| Exercise |
An image-free reproduction of the data below is needed: print it exactly.

| Records from a data source |
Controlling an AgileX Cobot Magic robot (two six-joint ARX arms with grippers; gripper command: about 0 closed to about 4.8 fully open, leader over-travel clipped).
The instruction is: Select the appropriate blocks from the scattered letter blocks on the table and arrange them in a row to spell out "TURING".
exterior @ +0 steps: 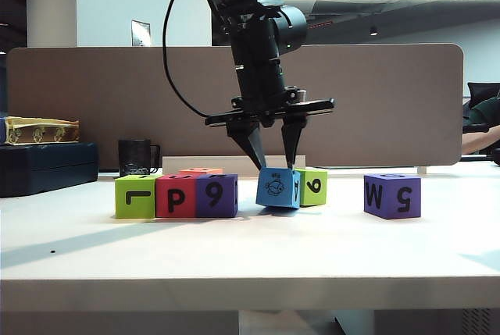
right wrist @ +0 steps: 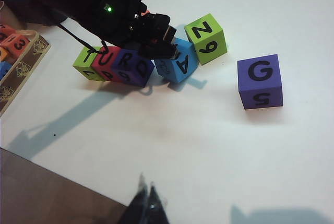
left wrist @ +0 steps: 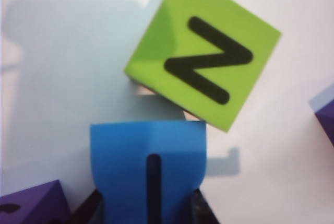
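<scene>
From the exterior view, the left gripper [exterior: 272, 162] comes straight down on the light blue block [exterior: 278, 188], its jaws part-spread and pinching that cube's sides. The block sits tilted, one edge seemingly off the desk [exterior: 250, 249], between the green-red-purple row [exterior: 176, 195] and the lime green block [exterior: 312, 186], which it touches. I judge it is being fitted in as the fourth letter. A purple block [exterior: 392, 195] stands well apart to the right.

From the left wrist view, the dark fingertips [left wrist: 90, 209] clamp the blue block [left wrist: 148, 169], whose top shows an I; the lime N block [left wrist: 203, 70] lies askew just beyond, corner touching.

From the right wrist view, the row reads T, U, R [right wrist: 112, 65], the blue cube [right wrist: 180, 65] beside it, then N [right wrist: 206, 38] and the G block [right wrist: 260, 81] apart. The right gripper [right wrist: 146, 195] hovers over bare desk, jaws pressed together, holding nothing.
</scene>
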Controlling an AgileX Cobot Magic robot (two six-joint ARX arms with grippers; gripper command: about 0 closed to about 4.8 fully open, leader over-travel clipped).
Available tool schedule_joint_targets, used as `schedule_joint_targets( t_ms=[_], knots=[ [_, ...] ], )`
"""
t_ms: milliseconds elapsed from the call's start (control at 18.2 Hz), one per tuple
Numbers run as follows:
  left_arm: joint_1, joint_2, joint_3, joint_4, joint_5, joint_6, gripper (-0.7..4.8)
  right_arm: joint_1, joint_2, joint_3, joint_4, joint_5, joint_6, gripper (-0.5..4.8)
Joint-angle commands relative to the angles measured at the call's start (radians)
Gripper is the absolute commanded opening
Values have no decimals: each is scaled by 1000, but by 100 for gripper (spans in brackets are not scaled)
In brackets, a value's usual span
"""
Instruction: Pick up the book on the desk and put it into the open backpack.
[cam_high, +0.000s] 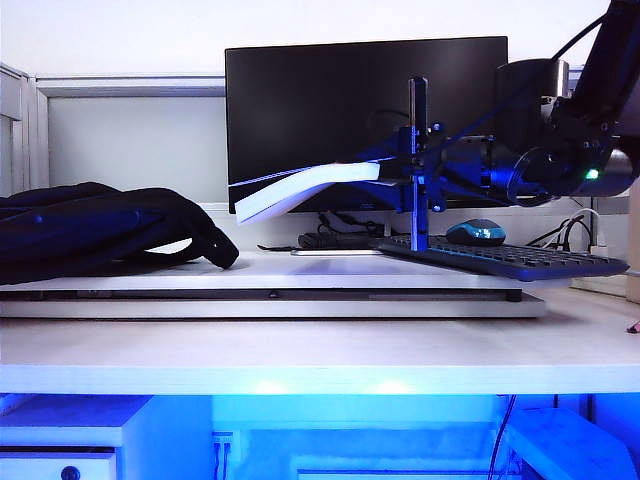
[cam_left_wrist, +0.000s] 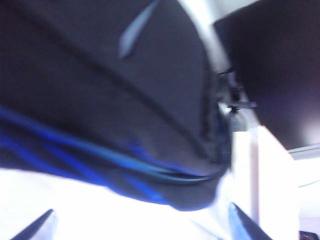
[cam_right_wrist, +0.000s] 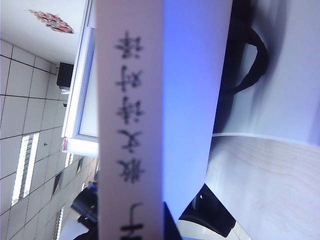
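Note:
My right gripper (cam_high: 415, 175) is shut on one end of the book (cam_high: 300, 190) and holds it in the air, nearly level, above the desk (cam_high: 320, 355) and right of the backpack (cam_high: 100, 225). In the right wrist view the book's printed spine (cam_right_wrist: 130, 125) fills the middle and runs between the jaws of the right gripper (cam_right_wrist: 150, 216). The backpack's black strap (cam_right_wrist: 250, 55) lies beyond it. My left gripper (cam_left_wrist: 140, 227) is open with nothing between its fingertips (cam_left_wrist: 36, 227). It is close over the black backpack with blue lining (cam_left_wrist: 125, 100). The left arm does not show in the exterior view.
The backpack lies on a long white platform board (cam_high: 270, 300). A black keyboard (cam_high: 510, 260) and a blue mouse (cam_high: 476, 232) sit at the right. A dark monitor (cam_high: 365, 120) stands behind the book, with cables at its foot.

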Motion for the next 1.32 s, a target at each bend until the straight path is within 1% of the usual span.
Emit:
schedule_joint_targets(
  t_ms=[55,275,440,660,770,935,1100,1265,1320],
  knots=[
    [0,21,2,42,-19,19,479,1,-20,13,72,-6,-14,-6],
    [0,37,2,85,-63,18,479,1,-20,13,72,-7,-14,-6],
    [-11,117,3,178,-54,-28,479,1,-20,13,72,-15,-14,-6],
    [-34,129,4,254,-59,-64,479,1,-20,14,72,-27,-14,-6],
    [-34,129,19,256,-55,-86,479,1,-20,15,72,-28,-14,-6],
    [-34,133,68,246,-75,-86,479,1,-20,26,72,-29,-11,-6],
    [-40,180,78,217,-53,-85,479,1,-20,26,72,-29,-10,-6],
    [-63,216,79,240,-80,-79,479,1,-20,26,72,-29,-10,-6],
    [-74,217,82,244,-107,-78,479,1,-20,26,73,-29,-10,-6]
  ],
)
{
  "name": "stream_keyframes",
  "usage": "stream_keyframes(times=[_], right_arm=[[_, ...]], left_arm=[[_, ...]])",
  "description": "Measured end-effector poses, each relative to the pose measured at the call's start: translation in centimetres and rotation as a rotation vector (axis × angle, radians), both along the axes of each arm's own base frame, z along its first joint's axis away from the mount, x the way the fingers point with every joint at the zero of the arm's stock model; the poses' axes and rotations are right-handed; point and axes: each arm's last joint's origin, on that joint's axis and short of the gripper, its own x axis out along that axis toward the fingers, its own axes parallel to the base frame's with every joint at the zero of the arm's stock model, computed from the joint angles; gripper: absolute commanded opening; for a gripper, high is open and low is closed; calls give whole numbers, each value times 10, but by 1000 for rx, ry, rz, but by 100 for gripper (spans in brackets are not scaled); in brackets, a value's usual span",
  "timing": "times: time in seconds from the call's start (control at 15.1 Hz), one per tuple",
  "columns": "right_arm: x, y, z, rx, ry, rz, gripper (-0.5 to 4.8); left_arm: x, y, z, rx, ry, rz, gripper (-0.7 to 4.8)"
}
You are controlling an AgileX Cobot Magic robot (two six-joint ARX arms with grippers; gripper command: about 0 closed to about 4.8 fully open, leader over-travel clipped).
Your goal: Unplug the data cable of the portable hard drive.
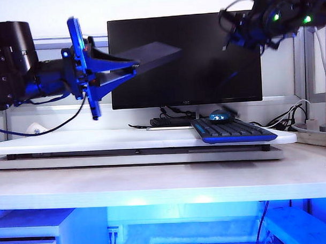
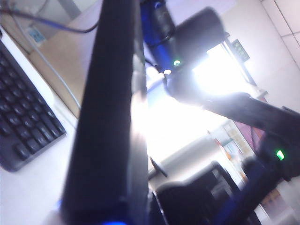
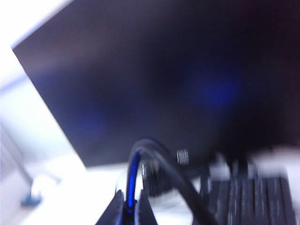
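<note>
Cable (image 3: 161, 159) is thin, black and bendy. It curls out of the right gripper (image 3: 130, 208), whose fingers look pressed together on it, high in the air. The drive (image 1: 158, 52) is a flat, smooth black box. It lies at 9 o'clock from that gripper, well apart. The left gripper (image 1: 133, 67) pinches 1 end, and the drive's long side runs from 8 to 2 o'clock. No plug shows in it.

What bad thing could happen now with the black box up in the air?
The left pincer, up before the monitor, grips the drive by one end only; it might slip and drop onto the table. The right pincer, high on the right, holds the cable; its loose loop could snag or hit the monitor.
</note>
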Motion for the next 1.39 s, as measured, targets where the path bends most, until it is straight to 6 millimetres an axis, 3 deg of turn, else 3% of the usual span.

| Expected answer |
Controlling an AgileX Cobot Magic robot (two six-joint ARX arms with grippers; gripper command: about 0 closed to about 4.8 fully open, leader over-travel clipped).
The instruction is: Select the appropriate blocks from the scattered letter blocks on the table and arrange them in a row to spell out "TURING".
exterior @ +0 steps: 
right wrist @ +0 steps: 
left wrist @ +0 steps: 
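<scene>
From the exterior view, the left gripper [exterior: 272, 162] comes straight down on the light blue block [exterior: 278, 188], its jaws part-spread and pinching that cube's sides. The block sits tilted, one edge seemingly off the desk [exterior: 250, 249], between the green-red-purple row [exterior: 176, 195] and the lime green block [exterior: 312, 186], which it touches. I judge it is being fitted in as the fourth letter. A purple block [exterior: 392, 195] stands well apart to the right.

From the left wrist view, the dark fingertips [left wrist: 90, 209] clamp the blue block [left wrist: 148, 169], whose top shows an I; the lime N block [left wrist: 203, 70] lies askew just beyond, corner touching.

From the right wrist view, the row reads T, U, R [right wrist: 112, 65], the blue cube [right wrist: 180, 65] beside it, then N [right wrist: 206, 38] and the G block [right wrist: 260, 81] apart. The right gripper [right wrist: 146, 195] hovers over bare desk, jaws pressed together, holding nothing.
</scene>
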Controlling an AgileX Cobot Magic robot (two six-joint ARX arms with grippers; gripper command: about 0 closed to about 4.8 fully open, leader over-travel clipped).
Available tool schedule_joint_targets, used as `schedule_joint_targets( t_ms=[_], knots=[ [_, ...] ], )`
"""
t_ms: milliseconds elapsed from the call's start (control at 18.2 Hz), one per tuple
Numbers run as follows:
  left_arm: joint_1, joint_2, joint_3, joint_4, joint_5, joint_6, gripper (-0.7..4.8)
  right_arm: joint_1, joint_2, joint_3, joint_4, joint_5, joint_6, gripper (-0.5..4.8)
Joint-angle commands relative to the angles measured at the call's start (radians)
Gripper is the absolute commanded opening
Values have no decimals: each is scaled by 1000, but by 100 for gripper (spans in brackets are not scaled)
In brackets, a value's usual span
"""
Instruction: Pick up the book on the desk and put it into the open backpack.
[cam_high, +0.000s] 
[cam_left_wrist, +0.000s] 
[cam_right_wrist, +0.000s] 
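Note:
My right gripper (cam_high: 415, 175) is shut on one end of the book (cam_high: 300, 190) and holds it in the air, nearly level, above the desk (cam_high: 320, 355) and right of the backpack (cam_high: 100, 225). In the right wrist view the book's printed spine (cam_right_wrist: 130, 125) fills the middle and runs between the jaws of the right gripper (cam_right_wrist: 150, 216). The backpack's black strap (cam_right_wrist: 250, 55) lies beyond it. My left gripper (cam_left_wrist: 140, 227) is open with nothing between its fingertips (cam_left_wrist: 36, 227). It is close over the black backpack with blue lining (cam_left_wrist: 125, 100). The left arm does not show in the exterior view.
The backpack lies on a long white platform board (cam_high: 270, 300). A black keyboard (cam_high: 510, 260) and a blue mouse (cam_high: 476, 232) sit at the right. A dark monitor (cam_high: 365, 120) stands behind the book, with cables at its foot.
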
Motion for the next 1.32 s, a target at each bend until the straight path is within 1% of the usual span.
Emit:
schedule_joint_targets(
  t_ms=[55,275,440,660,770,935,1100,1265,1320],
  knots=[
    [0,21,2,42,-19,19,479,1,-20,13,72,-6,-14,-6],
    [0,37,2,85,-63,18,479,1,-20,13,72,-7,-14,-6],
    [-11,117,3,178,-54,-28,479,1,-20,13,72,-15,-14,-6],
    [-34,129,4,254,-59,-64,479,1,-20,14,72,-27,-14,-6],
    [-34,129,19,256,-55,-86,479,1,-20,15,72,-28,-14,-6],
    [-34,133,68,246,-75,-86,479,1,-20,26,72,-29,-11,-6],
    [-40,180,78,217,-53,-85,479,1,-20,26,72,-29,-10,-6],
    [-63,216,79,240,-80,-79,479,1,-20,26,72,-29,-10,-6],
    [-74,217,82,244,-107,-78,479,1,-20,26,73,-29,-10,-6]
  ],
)
{
  "name": "stream_keyframes",
  "usage": "stream_keyframes(times=[_], right_arm=[[_, ...]], left_arm=[[_, ...]])",
  "description": "Measured end-effector poses, each relative to the pose measured at the call's start: translation in centimetres and rotation as a rotation vector (axis × angle, radians), both along the axes of each arm's own base frame, z along its first joint's axis away from the mount, x the way the fingers point with every joint at the zero of the arm's stock model; the poses' axes and rotations are right-handed; point and axes: each arm's last joint's origin, on that joint's axis and short of the gripper, its own x axis out along that axis toward the fingers, its own axes parallel to the base frame's with every joint at the zero of the arm's stock model, computed from the joint angles; gripper: absolute commanded opening; for a gripper, high is open and low is closed; calls give whole numbers, each value times 10, but by 1000 for rx, ry, rz, but by 100 for gripper (spans in brackets are not scaled); in brackets, a value's usual span",
  "timing": "times: time in seconds from the call's start (control at 15.1 Hz), one per tuple",
  "columns": "right_arm: x, y, z, rx, ry, rz, gripper (-0.5 to 4.8); left_arm: x, y, z, rx, ry, rz, gripper (-0.7 to 4.8)"
}
You are controlling an AgileX Cobot Magic robot (two six-joint ARX arms with grippers; gripper command: about 0 closed to about 4.8 fully open, leader over-travel clipped).
Your goal: Unplug the data cable of the portable hard drive.
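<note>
Cable (image 3: 161, 159) is thin, black and bendy. It curls out of the right gripper (image 3: 130, 208), whose fingers look pressed together on it, high in the air. The drive (image 1: 158, 52) is a flat, smooth black box. It lies at 9 o'clock from that gripper, well apart. The left gripper (image 1: 133, 67) pinches 1 end, and the drive's long side runs from 8 to 2 o'clock. No plug shows in it.

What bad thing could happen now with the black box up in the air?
The left pincer, up before the monitor, grips the drive by one end only; it might slip and drop onto the table. The right pincer, high on the right, holds the cable; its loose loop could snag or hit the monitor.
</note>
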Motion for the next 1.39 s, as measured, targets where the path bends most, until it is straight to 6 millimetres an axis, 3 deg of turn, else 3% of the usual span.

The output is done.